Searching for mutations in 95 genes, Rapid Heme Panel delivers a “genetic profile” of a patient’s disease that can confirm a diagnosis, predict how the individual will fare, and – in some cases – select a targeted drug matched to that specific mutation pattern.

“For many of our patients, it is critical to jump on their cancer quickly with an accurate diagnosis and thorough knowledge of the mutations that are driving their malignancy,” says Robert Soiffer, MD, chief of Hematologic Malignancies at DF/BWCC. “Thanks to in-house testing with the Rapid Heme Panel, we can acquire the information we need to make treatment decisions faster than ever before.”

The new test was developed by researchers at DF/BWCC and launched in August. The test uses next-generation DNA sequencing to analyze the genetic profile of leukemias, including acute myeloid leukemia (AML) and acute lymphoblastic leukemia (ALL), as well as myelodysplastic syndromes (MDS) and myeloproliferative disorders. The team hopes to expand its use to other blood cancers soon. Previously, blood and bone marrow samples were sent to several different outside labs. Now, they are processed within DF/BWCC.

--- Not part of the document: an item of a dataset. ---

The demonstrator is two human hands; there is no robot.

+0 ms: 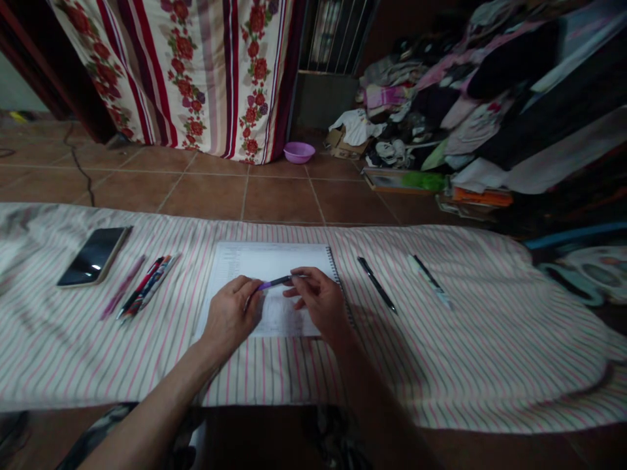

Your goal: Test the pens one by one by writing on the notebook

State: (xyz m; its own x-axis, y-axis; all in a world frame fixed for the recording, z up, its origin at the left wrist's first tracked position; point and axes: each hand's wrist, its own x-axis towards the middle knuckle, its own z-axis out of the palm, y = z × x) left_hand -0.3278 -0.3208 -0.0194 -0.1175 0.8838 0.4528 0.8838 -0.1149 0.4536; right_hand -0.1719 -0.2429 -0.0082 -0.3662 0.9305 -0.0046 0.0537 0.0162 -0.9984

The 95 genes scanned by the Rapid Heme Panel sequencing instruments were selected because they are often found to be mutated in blood cancer cells’ DNA. Cancer is caused by the cumulative effect of multiple genetic alterations, such as mutations in the genetic code. Knowing the specific combination of these alterations in a particular patient's cancer can lead to more informed decisions on therapeutic options and a better outcome.

“This is the best personalized medicine application in hematological oncology,” said Richard Stone, MD, program director of the Adult Leukemia Program at DF/BWCC. “Already we have been able to put patients on clinical trials by knowing their mutational status earlier than ever before.”

For example, DF/BWCC physicians used Rapid Heme Panel to analyze blood samples from an 18-year-old man who had been referred for treatment of relapsed acute lymphoblastic leukemia (ALL). Within three days, the test returned results that refined the diagnosis and revealed that the leukemia was driven by mutations in molecular signaling pathways known as Notch and JAK/STAT. After chemotherapy had failed to be effective, physicians enrolled the man in a clinical trial of a NOTCH inhibitor drug to provide precision therapy for his disease.